▸ What you have to do
Transcribe the data that follows without changing a word, and omit the pictures.

▸ Source material
════════════════════

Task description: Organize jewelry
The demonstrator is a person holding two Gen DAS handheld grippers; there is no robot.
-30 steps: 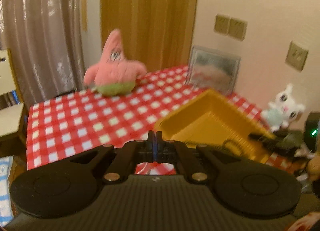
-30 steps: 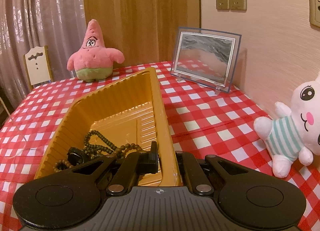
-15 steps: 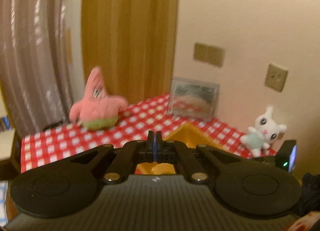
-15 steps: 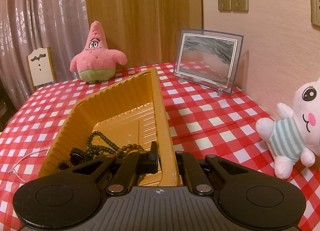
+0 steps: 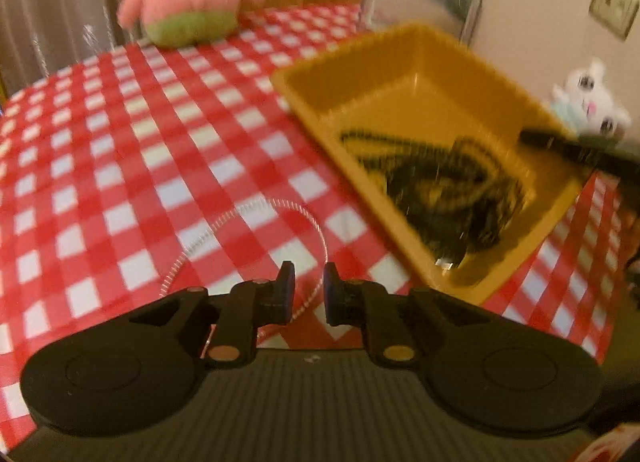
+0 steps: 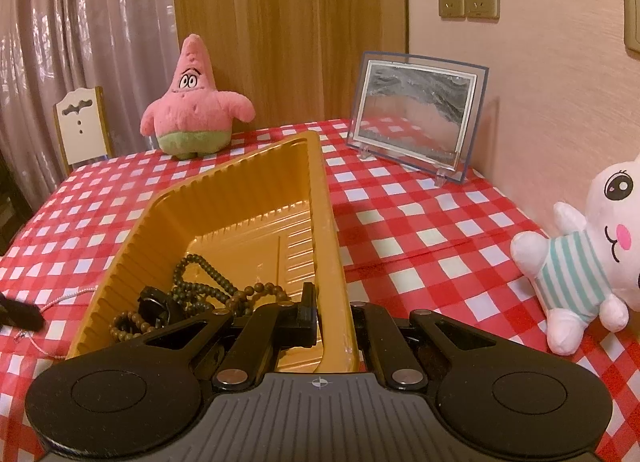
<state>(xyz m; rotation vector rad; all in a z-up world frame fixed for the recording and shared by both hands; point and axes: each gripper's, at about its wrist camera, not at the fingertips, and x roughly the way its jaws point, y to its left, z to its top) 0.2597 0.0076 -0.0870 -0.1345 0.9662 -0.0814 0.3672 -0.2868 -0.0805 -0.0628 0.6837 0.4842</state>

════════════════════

▸ Reply to the task
Task description: Organize jewelry
The demonstrator is a person holding two Gen DAS handheld grippers; there is no robot.
-30 steps: 
-30 steps: 
-15 steps: 
-15 steps: 
+0 steps: 
+0 steps: 
<state>(xyz m; rotation vector rad; all in a z-up world frame fixed for the recording and shared by both hands; point and axes: each gripper's, at about its wrist camera, not at the fingertips, and x roughly the way its jaws point, y to its left, z to its top) 0.2597 0.0076 -0.0870 -0.1345 0.9662 -0.0814 0.3672 -0.2868 -0.0805 -0.0628 0.6837 0.4842</state>

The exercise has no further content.